EL concepto político de “compañero de viaje” tiene su origen en un “hallazgo” de León Troski en la Rusia de la revolución soviética: el “popútchik literario” (compañero de ruta literario). Término con que se refería a aquellos escritores o intelectuales que, sin implicarse con “El Partido” y la militancia, aceptaban y asumían los fines y objetivos de la revolución. Esta clasificación de simpatizantes y adherentes pasó, “traducida” como  “compañero de viaje” a los partidos comunistas occidentales,  para  “etiquetar” a sus aliados.

El concepto de “compañero de viaje” se explicaba como los viajeros de un mismo tren que, teniendo destinos distintos que algún día los separaría, conversaban, compartían su comida, cooperaban y se ayudaban mientras el viaje durara. Y por cierto, el mismo Troski decía que no se sabía cuan larga sería la ruta ni el tiempo que tal viaje duraría.

Durante el siglo XX fueron muchos los viajeros de muchos colores políticos, distintos e incluso contradictorios, y de diversos credos e ideologías que se subieron a un mismo tren: el convoy de la lucha antifascista y por la democracia pero, cada uno de los viajeros, con “estaciones términi” diferentes.

Entre aquellos compañeros de viaje, fue relevante la presencia de comunistas y cristianos, especialmente católicos. Ambos iban en el mismo tren antifascista pero, mientras los primeros se apearían en la estación de la “sociedad sin clases”, los segundos pretendían hacerlo en la estación de “la bienaventuranza eterna”. Sin tener muy claro si esas estaciones eran quimera o utopía.
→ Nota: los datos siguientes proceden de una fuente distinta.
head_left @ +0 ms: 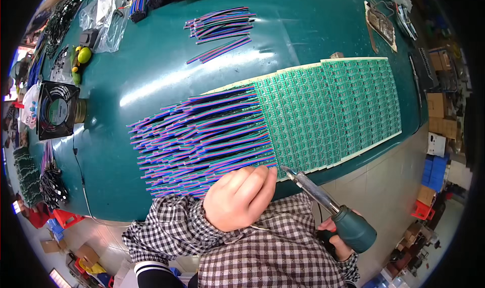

Durante el tortuoso y peligroso viaje por el carril de aquel “siglo XX-cambalache”, las conversaciones, los debates, los acuerdos y las luchas compartidas por estos dos compañeros de viaje fueron duras, cruentas y constantes. Compartieron la movilización social en huelgas, paros, marchas y manifestaciones; la lucha armada en la resistencia partisana; la lucha política desde la legalidad y en la clandestinidad; los debates, reflexiones y discusiones en células y asambleas, en  bares y cafés, en tribunas y cátedras o en tesis y ensayos.

Creo que esta convivencia, tan audaz como rica, tuvo consecuencias para estos dos viajeros. Pienso que aquellos, que tal viaje emprendieron juntos, descubrieron que era preciso pensar e imaginar mejor la “estación términi” de cada cual, para asegurar la utopía y descartar la quimera.

Aquellos compañeros de viaje cayeron en la cuenta de que la democracia era el gran objetivo y la permanente utopía a construir y que, de dictaduras, ni la del proletariado.

O que sus creencias deberían “revivirse” desde la praxis política por la justicia, la igualdad, los derechos y las libertades cívicas. Tengo para mí que aquel viaje tuvo mucho que ver, por una parte, con lo que pronto se denominaría “eurocomunismo” y, por otra, fue fértil semilla de la que se llamaría “teología de la liberación”, que habría de florecer especialmente en Latinoamérica.

Hoy, pienso yo, que la nueva eclosión “del huevo de la serpiente”, que se ve venir, aconseja llenar otro tren de compañeros de viaje como aquel que, con su rica diversidad, logró evitar la gran catástrofe.